È ingiustamente passata sotto silenzio dalle nostre parti la direttiva 321 emessa il 7 giugno scorso dal governo di Kiev, in Ucraina. Essa stabilisce che a partire dal 15 giugno verranno mobilitate al fronte tutte le donne del paese già compatibili con il servizio di leva. Non solo: a partire dal 30 giugno verranno reclutate, addestrate e mandate al fronte tutte le donne abili al combattimento e di età compresa tra i 18 e i 60 anni. Motivo della decisione, secondo il testo della direttiva, è la necessità di rimpinguare i ranghi dell’esercito, sempre più decimati dai combattimenti contro le forze armate russe. Poco importa che le donne ucraine siano fuggite a milioni nei mesi scorsi verso vari paesi europei, spaventate più dal loro governo che dai russi: l’intenzione del governo di Kiev è comunque di rastrellare le strade e arruolare chiunque possa imbracciare un’arma (occidentale) e spedirlo al fronte, volente o nolente, come già è stato fatto e si continua a fare con uomini di ogni età.

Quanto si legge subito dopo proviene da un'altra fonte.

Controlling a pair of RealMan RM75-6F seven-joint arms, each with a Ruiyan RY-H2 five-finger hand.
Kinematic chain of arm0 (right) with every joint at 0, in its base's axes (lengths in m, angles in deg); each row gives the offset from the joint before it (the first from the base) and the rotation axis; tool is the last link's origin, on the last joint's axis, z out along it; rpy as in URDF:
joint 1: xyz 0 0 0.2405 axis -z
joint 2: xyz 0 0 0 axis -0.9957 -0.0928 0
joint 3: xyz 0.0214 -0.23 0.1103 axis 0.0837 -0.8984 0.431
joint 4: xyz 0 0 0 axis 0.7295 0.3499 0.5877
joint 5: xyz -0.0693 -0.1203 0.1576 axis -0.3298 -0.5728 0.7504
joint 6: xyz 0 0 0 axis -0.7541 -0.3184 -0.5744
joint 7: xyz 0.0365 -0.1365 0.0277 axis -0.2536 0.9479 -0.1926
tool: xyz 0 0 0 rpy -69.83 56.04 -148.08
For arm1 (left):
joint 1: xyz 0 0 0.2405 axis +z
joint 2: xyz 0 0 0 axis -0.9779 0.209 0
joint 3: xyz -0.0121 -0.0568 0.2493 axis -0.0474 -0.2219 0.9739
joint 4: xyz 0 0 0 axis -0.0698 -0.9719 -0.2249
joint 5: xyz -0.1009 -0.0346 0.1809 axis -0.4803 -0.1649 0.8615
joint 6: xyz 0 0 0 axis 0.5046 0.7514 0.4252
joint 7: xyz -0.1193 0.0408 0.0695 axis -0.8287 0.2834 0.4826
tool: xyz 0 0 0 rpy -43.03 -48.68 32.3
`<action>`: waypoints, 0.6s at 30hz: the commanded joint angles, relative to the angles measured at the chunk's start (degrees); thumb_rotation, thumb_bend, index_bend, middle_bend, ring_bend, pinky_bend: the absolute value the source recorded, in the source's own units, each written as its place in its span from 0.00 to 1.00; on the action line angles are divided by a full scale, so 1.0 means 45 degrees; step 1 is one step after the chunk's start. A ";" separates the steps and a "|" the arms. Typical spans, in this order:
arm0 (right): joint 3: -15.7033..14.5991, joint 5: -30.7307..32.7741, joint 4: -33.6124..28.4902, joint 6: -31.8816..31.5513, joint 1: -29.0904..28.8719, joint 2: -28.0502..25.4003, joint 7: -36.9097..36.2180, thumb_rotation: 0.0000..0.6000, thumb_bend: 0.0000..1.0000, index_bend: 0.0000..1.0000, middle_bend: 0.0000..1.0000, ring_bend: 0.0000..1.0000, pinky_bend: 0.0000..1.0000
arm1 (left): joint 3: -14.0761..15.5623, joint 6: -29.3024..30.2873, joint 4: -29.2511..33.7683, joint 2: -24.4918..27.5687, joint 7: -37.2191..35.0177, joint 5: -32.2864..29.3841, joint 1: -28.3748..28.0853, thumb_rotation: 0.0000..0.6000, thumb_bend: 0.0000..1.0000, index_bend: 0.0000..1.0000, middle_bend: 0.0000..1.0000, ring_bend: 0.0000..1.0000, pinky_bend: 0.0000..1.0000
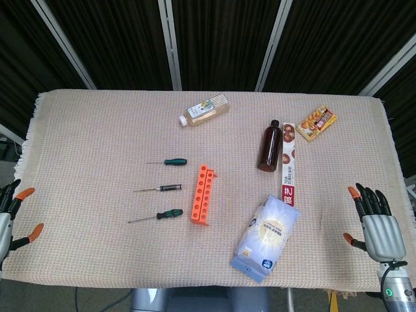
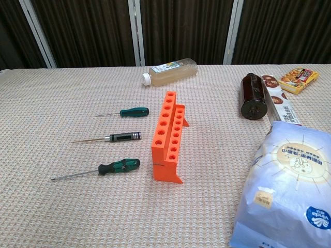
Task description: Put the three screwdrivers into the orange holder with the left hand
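Orange plastic, the holder (image 1: 203, 195) is standing near the middle of the tabletop (image 1: 91, 123), its rows of holes facing up, and nothing is sitting in them yet. Three screwdrivers are lying just beside it toward the left edge, handles pointing at it: the far screwdriver (image 1: 170, 162), the middle screwdriver (image 1: 164, 188) and the near screwdriver (image 1: 162, 215). The left hand (image 1: 12, 214) is waiting off the left edge, fingers spread and holding nothing; the right hand (image 1: 376, 224) is idling likewise at the right edge. Starting with the near one and gripping its handle looks wisest, then tipping the shaft down into a hole. A white bag (image 1: 266, 238), brown bottle (image 1: 269, 145), long box (image 1: 288, 162), juice bottle (image 1: 207, 110) and snack packet (image 1: 316, 123) are sitting clear of that path.
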 commanded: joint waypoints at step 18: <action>-0.0007 0.0126 -0.0079 -0.0203 0.0108 -0.0096 0.0160 1.00 0.00 0.00 0.00 0.00 0.00 | -0.0114 -0.1216 0.0078 -0.0122 0.0249 -0.0339 -0.0705 1.00 0.26 0.22 0.02 0.00 0.00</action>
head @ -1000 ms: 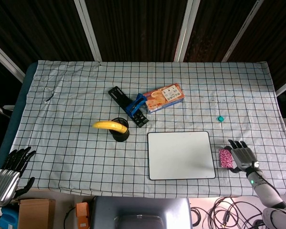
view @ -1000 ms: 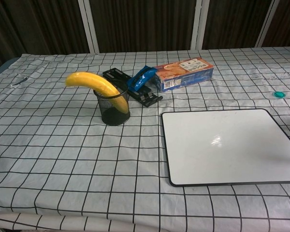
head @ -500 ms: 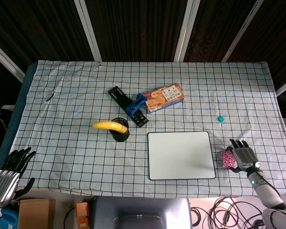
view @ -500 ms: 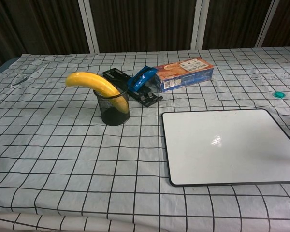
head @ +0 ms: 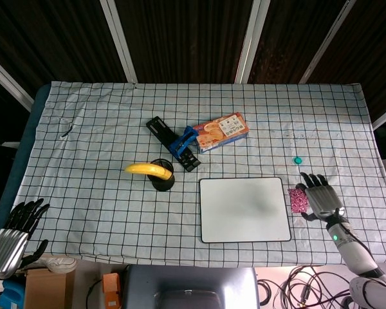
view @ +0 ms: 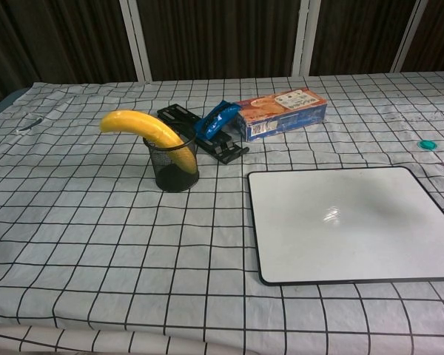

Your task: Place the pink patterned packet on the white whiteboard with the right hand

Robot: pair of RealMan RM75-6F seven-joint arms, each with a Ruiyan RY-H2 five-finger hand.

Si tratta di una notizia di importanza colossale ed è davvero inspiegabile come i mass-media occidentali, sempre così attenti a tutto ciò che accade sullo scenario bellico orientale e soprattutto a mettere in luce le eccellenze ucraine, abbiano sostanzialmente ignorato questa iniziativa della leadership di Kiev. Di fatto, con questa decisione l’Ucraina è uno dei pochi paesi al mondo che realizza concretamente la parità tra uomini e donne, spezzando con decisione quell’odioso privilegio patriarcale e maschilista che riservava soltanto agli uomini la possibilità di servire in armi il proprio paese. Tra i tanti ambiti di predominanza maschile, quello militare era infatti il più antico e apparentemente intoccabile, tanto che nessuno stato europeo o atlantico si è mai azzardato a metterlo in discussione.

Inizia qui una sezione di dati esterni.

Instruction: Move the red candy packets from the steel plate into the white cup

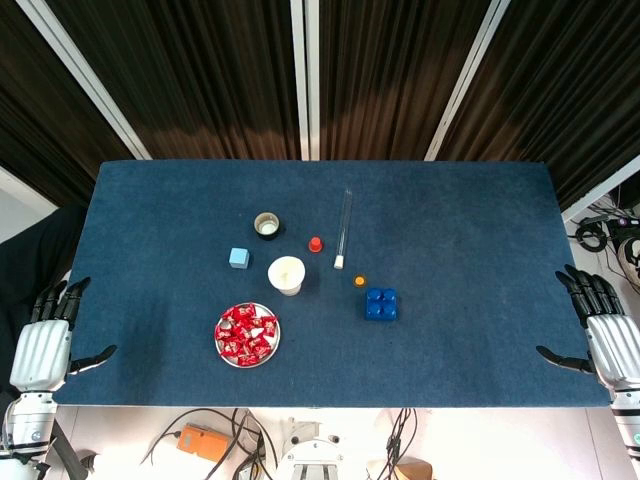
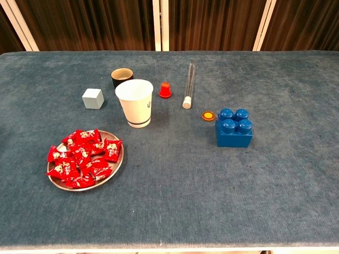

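Observation:
Several red candy packets [image 1: 246, 333] [image 2: 82, 157] lie heaped on a round steel plate [image 1: 270, 350] [image 2: 117, 165] near the table's front, left of centre. Just behind the plate, to its right, a white cup [image 1: 286, 275] [image 2: 135, 102] stands upright and looks empty. My left hand [image 1: 48, 336] rests at the table's left edge, fingers apart, holding nothing. At the right edge my right hand [image 1: 600, 330] is likewise open and empty. Both hands are far from the plate and appear only in the head view.
A dark cup [image 1: 267, 224] [image 2: 121, 78], a pale blue cube [image 1: 239, 257] [image 2: 92, 98], a small red cap [image 1: 315, 243] [image 2: 165, 90], a glass tube [image 1: 344, 228] [image 2: 188, 84], an orange disc [image 1: 360, 281] [image 2: 208, 115] and a blue brick [image 1: 381, 303] [image 2: 234, 127] lie around the white cup.

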Controlling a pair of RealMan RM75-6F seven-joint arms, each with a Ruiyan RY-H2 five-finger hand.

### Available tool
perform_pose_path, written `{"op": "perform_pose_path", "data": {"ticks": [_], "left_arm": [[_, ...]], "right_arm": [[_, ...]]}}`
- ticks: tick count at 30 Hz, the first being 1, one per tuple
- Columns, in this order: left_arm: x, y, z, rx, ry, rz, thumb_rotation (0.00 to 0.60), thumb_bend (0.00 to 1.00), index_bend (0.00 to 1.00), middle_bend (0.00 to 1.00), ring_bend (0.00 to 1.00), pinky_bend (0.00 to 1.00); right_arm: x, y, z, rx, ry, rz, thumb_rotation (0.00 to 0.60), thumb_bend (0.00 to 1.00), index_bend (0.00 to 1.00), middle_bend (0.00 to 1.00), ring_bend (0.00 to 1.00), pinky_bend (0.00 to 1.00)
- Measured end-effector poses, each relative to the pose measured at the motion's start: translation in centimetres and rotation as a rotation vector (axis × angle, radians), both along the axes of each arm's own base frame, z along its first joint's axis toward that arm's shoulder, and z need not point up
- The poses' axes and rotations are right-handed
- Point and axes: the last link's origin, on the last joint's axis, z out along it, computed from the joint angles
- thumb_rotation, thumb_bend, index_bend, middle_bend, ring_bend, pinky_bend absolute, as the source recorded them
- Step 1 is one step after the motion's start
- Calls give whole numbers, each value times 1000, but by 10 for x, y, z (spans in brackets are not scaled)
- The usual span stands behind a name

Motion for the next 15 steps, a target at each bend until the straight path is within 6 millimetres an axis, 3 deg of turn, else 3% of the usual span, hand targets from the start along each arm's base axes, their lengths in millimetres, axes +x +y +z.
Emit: {"op": "perform_pose_path", "data": {"ticks": [4,7,10,15], "left_arm": [[11,10,-1,-7,-7,-58,600,13,179,247,159,49],[27,20,-7,-36,2,-124,600,32,263,351,283,272],[45,30,-17,-79,13,-186,600,55,329,523,482,529],[74,44,-47,-206,20,-278,600,94,377,681,643,712]], "right_arm": [[3,-2,3,-13,15,10,600,160,0,58,0,74],[6,-3,8,-29,22,17,600,160,0,58,0,74],[7,-4,13,-43,26,15,600,160,0,58,0,77],[5,-6,16,-46,34,-1,600,160,0,59,0,80]]}}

Ben intesi: ogni esercito in occidente ha la sua bella compagnia di soldatesse, aviatrici, marines, paracadutiste e quant’altro, tutte ottime per le parate o qualche shooting sui media di massa, ma nessuno (tranne forse lo Stato di Israele) si è mai sognato di dislocarle su scenari bellici reali, né in prima, ma nemmeno in seconda, terza o quarta linea. La complessione tipicamente femminile, si dice con vergognoso sciovinismo, non è adeguata ad azioni d’assalto o a ritirate rapide. Chi ha provato a utilizzare le donne al fronte (è capitato agli Stati Uniti in Iraq) ha finito per riscontrare che esse sono d’impaccio il più delle volte, oppure si distinguono per atrocità e abusi di potere (remember Abu Grahib?) ben oltre le regole d’ingaggio stabilite. Grazie a queste scuse il predominio maschile patriarcale in ambito militare ha potuto perpetuarsi indisturbato per secoli e fino a oggi. Fino alla direttiva 321 del governo di Kiev.

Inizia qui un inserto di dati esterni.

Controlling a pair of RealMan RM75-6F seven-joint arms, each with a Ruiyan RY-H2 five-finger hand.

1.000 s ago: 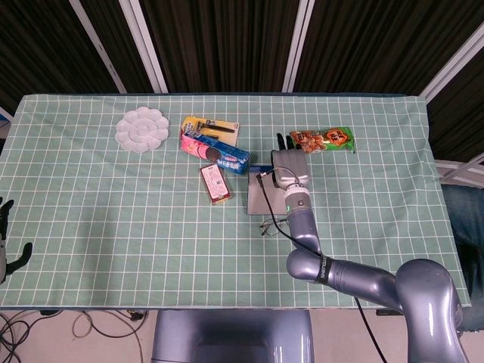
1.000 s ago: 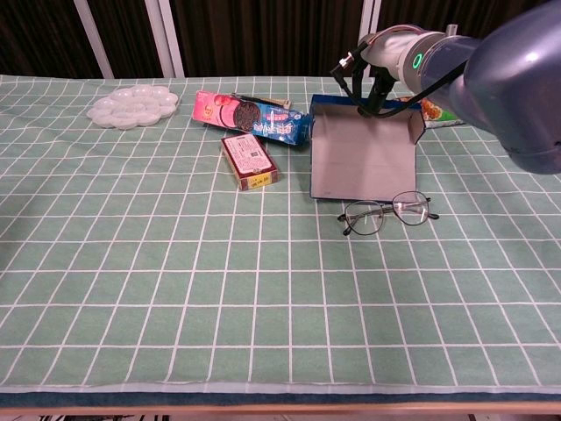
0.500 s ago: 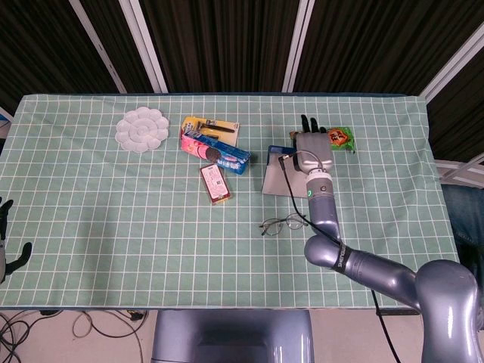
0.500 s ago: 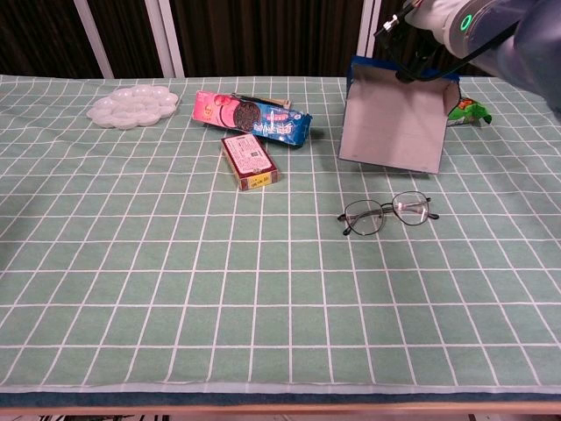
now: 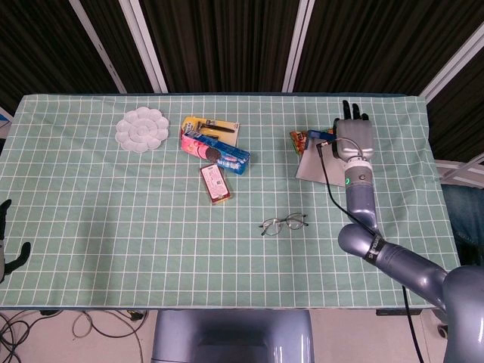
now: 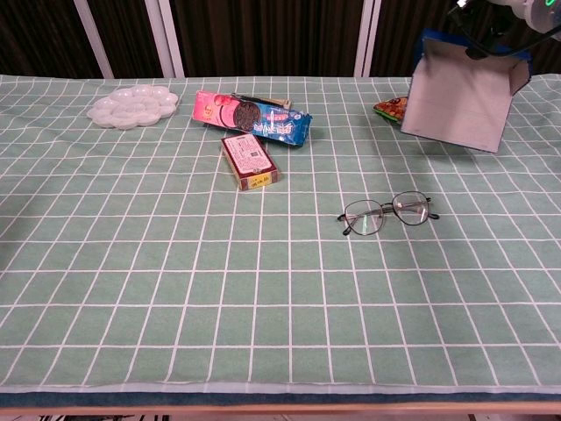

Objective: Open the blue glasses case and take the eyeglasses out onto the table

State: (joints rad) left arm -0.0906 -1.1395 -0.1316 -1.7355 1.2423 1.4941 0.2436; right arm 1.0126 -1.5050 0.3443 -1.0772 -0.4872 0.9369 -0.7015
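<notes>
The eyeglasses (image 5: 283, 223) (image 6: 387, 213) lie unfolded on the green checked cloth, alone near the table's middle. My right hand (image 5: 352, 138) holds the opened blue glasses case (image 5: 318, 162) (image 6: 460, 89) lifted off the table at the far right, its grey lining facing the chest camera. In the chest view only a bit of the right hand (image 6: 517, 10) shows at the top edge above the case. My left hand (image 5: 6, 249) hangs off the table's left edge, fingers apart, holding nothing.
A white palette tray (image 5: 142, 129) sits at the back left. A blue cookie pack (image 5: 217, 151), a red box (image 5: 215, 184) and a yellow card (image 5: 212, 126) cluster left of centre. A snack bag (image 6: 391, 107) lies just behind the raised case.
The right hand has lifted the open case off the table and carried it to the right, away from the eyeglasses, which stayed where they lay.
</notes>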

Grazie a quest’ultima finalmente le donne potranno essere partecipi di uno degli innumerevoli privilegi che la predominante e opprimente cultura patriarcale ha riservato da sempre al solo genere maschile: marcire in trincea in condizioni di vita miserabili e spesso sotto una pioggia di bombe, con il terrore costante che una colpisca la trincea stessa; vivere la realtà disumana del “uccidi o muori ucciso”; obbedire a ordini assurdi e non di rado suicidi; vedere la propria commilitona sbudellata o smembrata da una mina, cercare di rimettere insieme i suoi pezzi per poi abbandonarla lì a marcire o a venire divorata dalle bestie selvatiche; ricevere ferite sanguinose nelle più svariate parti del corpo e trovarsi poco dopo amputate; venire catturate dal nemico che, se va bene, ti riempie di botte e poi ti imprigiona, se va male prima ti stupra poi ti sgozza come un agnello a Pasqua; prendersi, infine (opzione forse tra le migliori), una pallottola in testa e dire addio in un istante a marito, figli, padre, madre, vita, sogni… Tutte queste meraviglie, finora appannaggio esclusivo degli uomini baciati dalla fortuna del privilegio patriarcale e maschilista, d’ora in poi in Ucraina saranno accessibili anche alle donne. Un eccezionale passo avanti su quella strada della parità dove noi europei e occidentali siamo ancora molto indietro. Le femministe nostrane prendano spunto, abbandonino temporaneamente la loro commendevole battaglia contro il catcalling, il mensplaining, il menspreading e il bodyshaming e inviino se stesse volontarie a combattere fianco a fianco con le loro sorelle ucraine. Esibire l’esercizio concreto della parità sarà lo schiaffo più forte contro l’intero sistema maschilista e un’umiliazione per tutti i critici del femminismo.